PROVIDED MATERIAL:

▬▬▬▬▬▬

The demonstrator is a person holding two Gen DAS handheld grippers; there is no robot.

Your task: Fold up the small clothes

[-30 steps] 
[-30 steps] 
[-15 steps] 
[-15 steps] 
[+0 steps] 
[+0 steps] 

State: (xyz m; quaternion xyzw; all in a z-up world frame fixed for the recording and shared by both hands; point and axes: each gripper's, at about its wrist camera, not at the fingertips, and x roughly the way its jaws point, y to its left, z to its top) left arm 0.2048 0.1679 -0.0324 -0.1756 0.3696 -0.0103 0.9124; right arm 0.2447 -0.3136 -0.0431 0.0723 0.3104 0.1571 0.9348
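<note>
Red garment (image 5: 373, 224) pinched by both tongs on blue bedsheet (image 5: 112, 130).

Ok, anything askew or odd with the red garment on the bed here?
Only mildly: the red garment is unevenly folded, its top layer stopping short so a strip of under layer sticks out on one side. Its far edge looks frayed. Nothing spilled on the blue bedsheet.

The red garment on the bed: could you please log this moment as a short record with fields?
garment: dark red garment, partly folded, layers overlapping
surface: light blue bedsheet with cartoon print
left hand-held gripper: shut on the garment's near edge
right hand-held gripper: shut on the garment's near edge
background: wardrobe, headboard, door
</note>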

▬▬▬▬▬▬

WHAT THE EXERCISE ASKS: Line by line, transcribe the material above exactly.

EXERCISE OUTPUT:
The demonstrator is a person holding two Gen DAS handheld grippers; there is no robot.

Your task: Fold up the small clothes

[-30 steps] 
[-30 steps] 
[-15 steps] 
[-15 steps] 
[+0 steps] 
[+0 steps] 

State: (xyz m; quaternion xyzw; all in a z-up world frame fixed for the recording and shared by both hands; point and axes: each gripper's, at about its wrist camera, not at the fingertips, and x roughly the way its jaws point, y to its left, z to its top) left arm 0.2048 0.1679 -0.0324 -0.1756 0.3696 -0.0103 0.9124; right arm 0.2447 -0.3136 -0.0431 0.0723 0.3104 0.1571 0.9348
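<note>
Red garment (image 5: 373, 224) pinched by both tongs on blue bedsheet (image 5: 112, 130).

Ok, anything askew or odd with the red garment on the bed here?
Only mildly: the red garment is unevenly folded, its top layer stopping short so a strip of under layer sticks out on one side. Its far edge looks frayed. Nothing spilled on the blue bedsheet.

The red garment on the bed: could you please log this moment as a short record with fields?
garment: dark red garment, partly folded, layers overlapping
surface: light blue bedsheet with cartoon print
left hand-held gripper: shut on the garment's near edge
right hand-held gripper: shut on the garment's near edge
background: wardrobe, headboard, door
</note>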

That concludes the response.